§ **Required work**
Respond with the count alone after checking every line in the material below for "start".

§ **Supplied data**
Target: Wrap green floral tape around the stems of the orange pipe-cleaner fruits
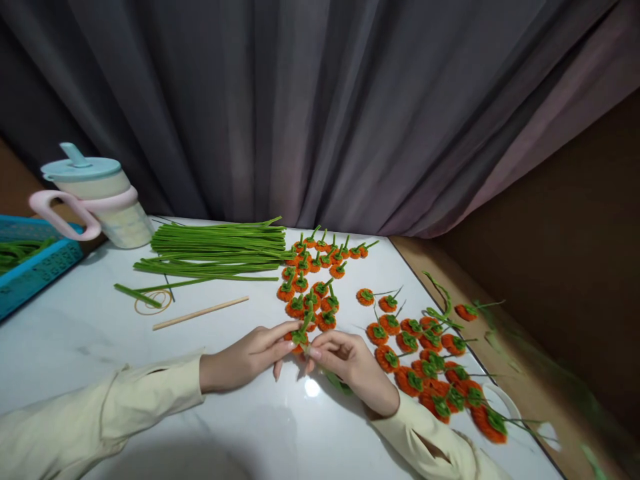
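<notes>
My left hand (255, 357) pinches the side of a small orange craft persimmon (299, 344), fuzzy like pipe cleaner, with an upright green stem. On its other side, the closed fingertips of my right hand (353, 367) grip the same piece near its green top; the exact hold is partly hidden. Something green (338, 383) shows on the table below my right hand. Just beyond my hands stands a group of finished-looking orange persimmons (320, 290) with thick green stems. Right of my right hand lie several more persimmons (407, 342), many with thin wire-like ends sticking out.
A bundle of green pipe cleaners (220, 243) lies at the back, with a wooden stick (200, 313) and rubber bands (145, 307) before it. A handled tumbler (120, 217) and a blue basket (40, 270) stand left. A dark curtain (300, 113) hangs behind the white table (240, 427).
</notes>
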Demonstrator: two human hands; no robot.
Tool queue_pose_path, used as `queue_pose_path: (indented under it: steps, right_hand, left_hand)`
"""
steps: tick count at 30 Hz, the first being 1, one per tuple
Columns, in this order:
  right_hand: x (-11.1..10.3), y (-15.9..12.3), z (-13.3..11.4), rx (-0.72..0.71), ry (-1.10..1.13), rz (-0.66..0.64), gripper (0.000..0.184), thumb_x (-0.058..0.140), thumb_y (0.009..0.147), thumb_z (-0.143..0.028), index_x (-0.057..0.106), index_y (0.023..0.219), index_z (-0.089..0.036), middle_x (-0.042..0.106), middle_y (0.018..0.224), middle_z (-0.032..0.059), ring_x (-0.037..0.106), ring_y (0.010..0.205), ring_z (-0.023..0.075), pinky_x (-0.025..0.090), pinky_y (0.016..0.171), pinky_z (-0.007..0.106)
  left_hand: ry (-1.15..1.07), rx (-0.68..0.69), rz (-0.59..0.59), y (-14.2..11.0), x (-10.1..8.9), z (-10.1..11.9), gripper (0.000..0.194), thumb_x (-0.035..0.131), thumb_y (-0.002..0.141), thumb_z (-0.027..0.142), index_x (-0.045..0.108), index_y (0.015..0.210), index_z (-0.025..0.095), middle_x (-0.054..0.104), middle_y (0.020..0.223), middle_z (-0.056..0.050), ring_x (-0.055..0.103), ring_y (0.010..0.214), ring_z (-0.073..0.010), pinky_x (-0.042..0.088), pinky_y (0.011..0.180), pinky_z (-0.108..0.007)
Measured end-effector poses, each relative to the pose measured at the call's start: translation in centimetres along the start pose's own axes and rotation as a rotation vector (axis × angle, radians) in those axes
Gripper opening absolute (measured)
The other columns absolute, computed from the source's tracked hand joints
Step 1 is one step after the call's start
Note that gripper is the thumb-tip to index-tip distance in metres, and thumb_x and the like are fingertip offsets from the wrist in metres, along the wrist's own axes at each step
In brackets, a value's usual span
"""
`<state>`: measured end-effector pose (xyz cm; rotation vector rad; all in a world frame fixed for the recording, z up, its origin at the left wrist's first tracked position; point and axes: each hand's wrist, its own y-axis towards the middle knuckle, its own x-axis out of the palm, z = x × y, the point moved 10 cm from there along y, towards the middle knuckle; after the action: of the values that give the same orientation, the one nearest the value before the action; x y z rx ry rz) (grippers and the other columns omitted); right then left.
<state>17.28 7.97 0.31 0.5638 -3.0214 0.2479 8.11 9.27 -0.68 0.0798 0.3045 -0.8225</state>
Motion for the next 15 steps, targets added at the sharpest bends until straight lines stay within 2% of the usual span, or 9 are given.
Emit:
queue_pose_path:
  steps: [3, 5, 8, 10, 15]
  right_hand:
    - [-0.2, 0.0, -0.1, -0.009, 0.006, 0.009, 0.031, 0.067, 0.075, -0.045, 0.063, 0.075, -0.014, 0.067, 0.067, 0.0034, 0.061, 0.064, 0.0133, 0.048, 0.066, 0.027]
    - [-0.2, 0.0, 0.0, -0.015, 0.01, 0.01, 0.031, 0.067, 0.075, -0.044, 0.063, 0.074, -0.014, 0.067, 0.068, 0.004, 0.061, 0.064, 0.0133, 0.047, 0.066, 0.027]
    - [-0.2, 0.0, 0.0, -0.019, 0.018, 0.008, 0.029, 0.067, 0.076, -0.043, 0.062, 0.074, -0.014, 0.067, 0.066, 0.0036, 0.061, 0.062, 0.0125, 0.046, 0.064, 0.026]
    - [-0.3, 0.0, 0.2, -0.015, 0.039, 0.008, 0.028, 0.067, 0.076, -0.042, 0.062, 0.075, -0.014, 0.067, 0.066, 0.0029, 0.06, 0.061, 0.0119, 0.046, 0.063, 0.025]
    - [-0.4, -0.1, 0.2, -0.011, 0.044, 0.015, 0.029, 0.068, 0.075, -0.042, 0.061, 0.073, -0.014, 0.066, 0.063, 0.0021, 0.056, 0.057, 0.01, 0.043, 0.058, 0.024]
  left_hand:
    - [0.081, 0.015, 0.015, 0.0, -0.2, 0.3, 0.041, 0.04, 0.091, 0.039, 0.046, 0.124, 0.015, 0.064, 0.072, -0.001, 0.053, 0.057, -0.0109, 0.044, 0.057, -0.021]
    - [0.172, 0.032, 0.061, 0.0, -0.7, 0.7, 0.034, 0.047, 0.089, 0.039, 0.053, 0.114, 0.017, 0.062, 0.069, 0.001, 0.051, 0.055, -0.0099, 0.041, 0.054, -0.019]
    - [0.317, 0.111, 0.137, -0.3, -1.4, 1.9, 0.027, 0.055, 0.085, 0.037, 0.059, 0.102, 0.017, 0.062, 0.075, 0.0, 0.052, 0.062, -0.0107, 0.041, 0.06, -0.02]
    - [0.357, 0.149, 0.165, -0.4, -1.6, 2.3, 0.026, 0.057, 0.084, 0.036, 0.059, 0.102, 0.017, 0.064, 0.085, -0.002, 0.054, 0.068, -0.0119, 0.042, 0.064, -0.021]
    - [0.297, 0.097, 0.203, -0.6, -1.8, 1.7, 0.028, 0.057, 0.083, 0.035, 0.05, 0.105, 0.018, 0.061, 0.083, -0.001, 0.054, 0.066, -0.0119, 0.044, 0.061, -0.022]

§ **Answer area**
2